--------------------------------------------------------------------------------
Karımı 1998'in sonbaharında kaybettim...
Yedi senelik evliliğimizin iki senesini kanser tedavisi
için hastanelerde geçirmiştik. Karım, her evlilik
yıldönümümüzde ikimizin fotoğrafını çerçeveler,
"Bunlar bizim hayatımızın gölgeleri" derdi..
Öldüğünde, yedi tane resmimiz vardı.
97'nin bir gecesinde onu aldattım.
Oysa ona, sürekli onu ne kadar çok sevdiğimi
ve sonsuza kadar sadık kalacağımı söylerdim.
Ölmeden iki hafta önce yine aynı şeyi tekrarladım.
Tuhaf bir gülümsemeyle baktı bana ve sadece:
"Biliyorum" dedi.
İzmir'e kar yağdığı gün, yani bir ay önce, evdeydim.

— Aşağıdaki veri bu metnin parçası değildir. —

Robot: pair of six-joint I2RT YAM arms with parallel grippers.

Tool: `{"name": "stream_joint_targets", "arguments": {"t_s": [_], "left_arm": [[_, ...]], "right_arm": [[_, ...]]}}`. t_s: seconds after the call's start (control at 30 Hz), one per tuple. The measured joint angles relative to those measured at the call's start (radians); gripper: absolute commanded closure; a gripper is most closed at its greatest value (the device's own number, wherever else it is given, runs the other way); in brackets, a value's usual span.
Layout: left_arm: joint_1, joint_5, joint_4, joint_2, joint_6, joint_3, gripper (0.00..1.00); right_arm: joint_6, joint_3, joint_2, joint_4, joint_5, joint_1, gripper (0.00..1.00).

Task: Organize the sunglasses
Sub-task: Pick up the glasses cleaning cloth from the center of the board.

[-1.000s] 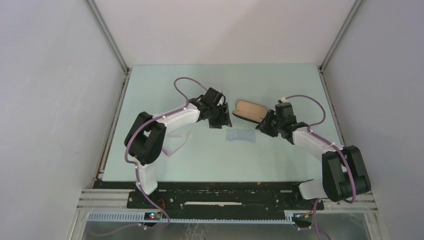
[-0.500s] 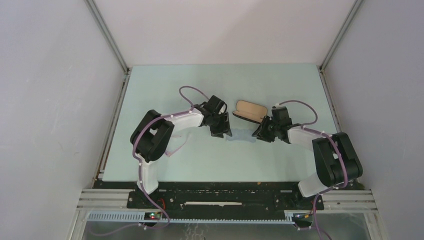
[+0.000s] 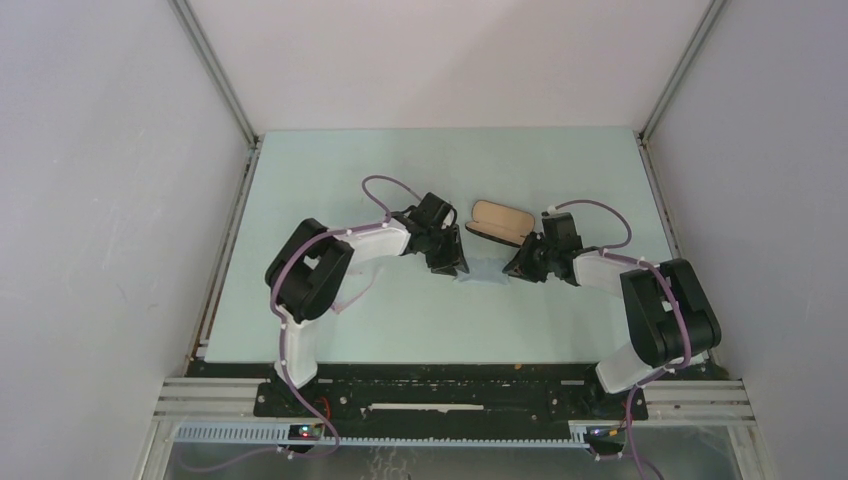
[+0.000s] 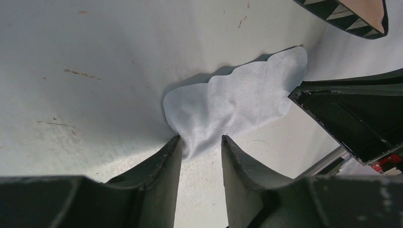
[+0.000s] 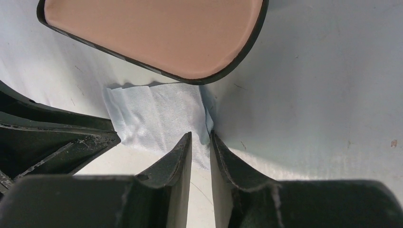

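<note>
1. The left arm bends at a raised elbow and stretches its forearm low toward the cloth (image 3: 483, 272). The left gripper (image 3: 452, 266) points down at the cloth's left edge.
2. In the left wrist view its jaws stand part-way apart. The bunched edge of the cloth lies between the tips, and bare table shows in the gap nearer the camera.
3. The right arm mirrors this, folded at the elbow, with the right gripper (image 3: 515, 268) set down at the cloth's right edge.
4. Its jaws are drawn almost together over a raised fold of the cloth. I cannot tell whether they actually pinch it.
5. The sunglasses (image 3: 355, 290) lie flat well to the left of the cloth, partly hidden under the left arm, and neither claw touches them.
6. The case (image 3: 497, 220) lies open just beyond the cloth, tan lining up.
7. The cloth rests on a pale green table (image 3: 420, 170) with faint scuffs, and plain white walls (image 3: 430, 60) stand on three sides.
</note>
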Motion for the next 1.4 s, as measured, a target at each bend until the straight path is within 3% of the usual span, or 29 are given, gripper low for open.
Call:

Fotoğraflarımıza bakıyordum yine...
Her çerçevenin altında bir harf olduğunu ilk kez o gün fark ettim.
A.
R.
K.
A.
S.
I.
N.
Gerisi için yılları yetmemişti.
Ama sanırım "Arkasına bak" yazmaya filan niyetlenmişti.

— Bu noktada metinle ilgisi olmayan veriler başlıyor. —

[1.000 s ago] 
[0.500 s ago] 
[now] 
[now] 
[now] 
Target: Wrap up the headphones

Hemen çerçevelerin arkasına baktım.
Hiçbir şey yoktu. Sonra bir şey dürttü beni,
hepsini teker teker söktüm.
İnanabiliyor musunuz, her birinin arkasından bir mektup çıktı!
Geçirdiğimiz her sene için sevgi dolu sözler yazmıştı.
1997'deki resmimizin içinden çıkan zarf ise simsiyahtı.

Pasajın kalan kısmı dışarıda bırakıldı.